L’appréciation du tribunal détermine les modalités de la restitution du principal ou de la
restitution complémentaire125.
47. Au demeurant, on peut dire que le détournement des biens successoraux est une
entrave à l’efficacité du droit à l’exécution des créanciers du débiteur défunt, même si ces
derniers disposent d’une action en réparation et en restitution contre les auteurs de la
fraude.
Conclusion
48. Au terme de cette réflexion, on peut retenir que la fraude successorale représente un
obstacle sérieux pour l’efficacité du droit à l’exécution du créancier en général et la
satisfaction des créanciers successoraux en particulier. En effet, la gestion de la succession
d’un débiteur décédé peut donner lieu à des pratiques fraudeuses telles que le recel
successoral et le détournement de pouvoir. Si la première forme de fraude est causée par les
héritiers, la seconde, en revanche, est le fait des mandataires chargés de gérer les
successions des débiteurs. Dans un cas comme dans l’autre, il en résulte une diminution
anormale du patrimoine du de cujus et une atteinte au droit à l’exécution des créanciers
successoraux. Dans cette perspective, on peut soutenir que la gestion de la succession du
débiteur peut fragiliser le droit à l’exécution du créancier lorsqu’elle n’est pas gérée selon les
règles de l’art. Plus fondamentalement, la mort du débiteur risque de se transformer en
« une machine à happer le droit à l’exécution » et en un événement déclencheur d’un « droit
de ne pas payer les dettes successorales ». Pour cela, il importe de bien cerner les liens
étroits qui existent entre les voies d’exécution et les règles successorales afin de mieux
appréhender le phénomène de fraude successorale.
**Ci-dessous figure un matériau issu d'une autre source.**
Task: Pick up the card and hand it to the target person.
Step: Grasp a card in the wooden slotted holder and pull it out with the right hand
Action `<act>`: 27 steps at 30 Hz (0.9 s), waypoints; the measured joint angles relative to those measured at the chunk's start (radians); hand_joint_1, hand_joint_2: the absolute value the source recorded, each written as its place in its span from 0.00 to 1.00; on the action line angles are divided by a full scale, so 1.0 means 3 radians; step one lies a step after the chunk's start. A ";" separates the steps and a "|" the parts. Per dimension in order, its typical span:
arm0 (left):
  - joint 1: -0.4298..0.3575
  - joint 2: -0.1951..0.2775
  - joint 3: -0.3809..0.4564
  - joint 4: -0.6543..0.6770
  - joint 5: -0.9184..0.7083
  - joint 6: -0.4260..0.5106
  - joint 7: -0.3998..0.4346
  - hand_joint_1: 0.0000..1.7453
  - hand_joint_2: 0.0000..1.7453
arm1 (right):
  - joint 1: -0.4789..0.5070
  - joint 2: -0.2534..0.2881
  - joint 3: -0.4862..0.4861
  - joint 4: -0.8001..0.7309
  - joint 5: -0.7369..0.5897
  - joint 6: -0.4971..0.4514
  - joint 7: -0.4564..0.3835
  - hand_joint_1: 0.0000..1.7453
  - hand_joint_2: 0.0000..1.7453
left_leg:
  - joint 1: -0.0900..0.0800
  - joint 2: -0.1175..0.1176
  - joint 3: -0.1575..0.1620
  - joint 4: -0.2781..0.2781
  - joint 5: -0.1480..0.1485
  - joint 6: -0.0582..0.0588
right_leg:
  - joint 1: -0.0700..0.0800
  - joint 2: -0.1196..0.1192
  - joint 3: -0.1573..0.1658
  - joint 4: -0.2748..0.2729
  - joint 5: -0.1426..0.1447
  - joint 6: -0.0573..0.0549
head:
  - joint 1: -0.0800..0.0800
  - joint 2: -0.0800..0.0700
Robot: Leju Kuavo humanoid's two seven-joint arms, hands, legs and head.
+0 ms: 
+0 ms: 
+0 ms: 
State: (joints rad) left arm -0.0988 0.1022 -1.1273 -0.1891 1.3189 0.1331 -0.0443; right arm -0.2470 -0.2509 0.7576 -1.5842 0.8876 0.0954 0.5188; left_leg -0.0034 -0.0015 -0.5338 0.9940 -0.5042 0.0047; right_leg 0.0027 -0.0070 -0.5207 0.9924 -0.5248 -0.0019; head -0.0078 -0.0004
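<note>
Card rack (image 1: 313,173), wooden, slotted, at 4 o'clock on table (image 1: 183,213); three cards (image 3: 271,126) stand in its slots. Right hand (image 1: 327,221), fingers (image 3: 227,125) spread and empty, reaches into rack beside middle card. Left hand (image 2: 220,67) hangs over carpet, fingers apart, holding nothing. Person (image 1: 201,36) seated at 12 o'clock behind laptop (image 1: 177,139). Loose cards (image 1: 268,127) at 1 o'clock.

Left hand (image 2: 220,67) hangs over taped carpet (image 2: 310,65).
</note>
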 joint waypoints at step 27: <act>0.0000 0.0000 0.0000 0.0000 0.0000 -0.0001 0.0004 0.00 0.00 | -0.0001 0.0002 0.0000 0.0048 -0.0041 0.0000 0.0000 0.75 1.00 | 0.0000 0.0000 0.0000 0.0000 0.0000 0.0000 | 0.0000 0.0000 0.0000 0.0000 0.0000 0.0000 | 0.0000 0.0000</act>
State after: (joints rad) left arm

Ce qui permettra par voie de
conséquence de mieux protéger le droit à l’exécution et le paiement des créanciers,
considéré comme un fait social, dans la mesure où l’argent, manifestation matérielle du
paiement, constitue « une valeur absolue de tous les rapports humains »126.

125
FLECHETTE, P., « La restitution des prestations en droit québécois : fondements et régime », op. cit., p. 384.
126
REVET, Th., (1998),« L’argent et la personne », in Mélanges Christian Mouly, Litec, p. 143.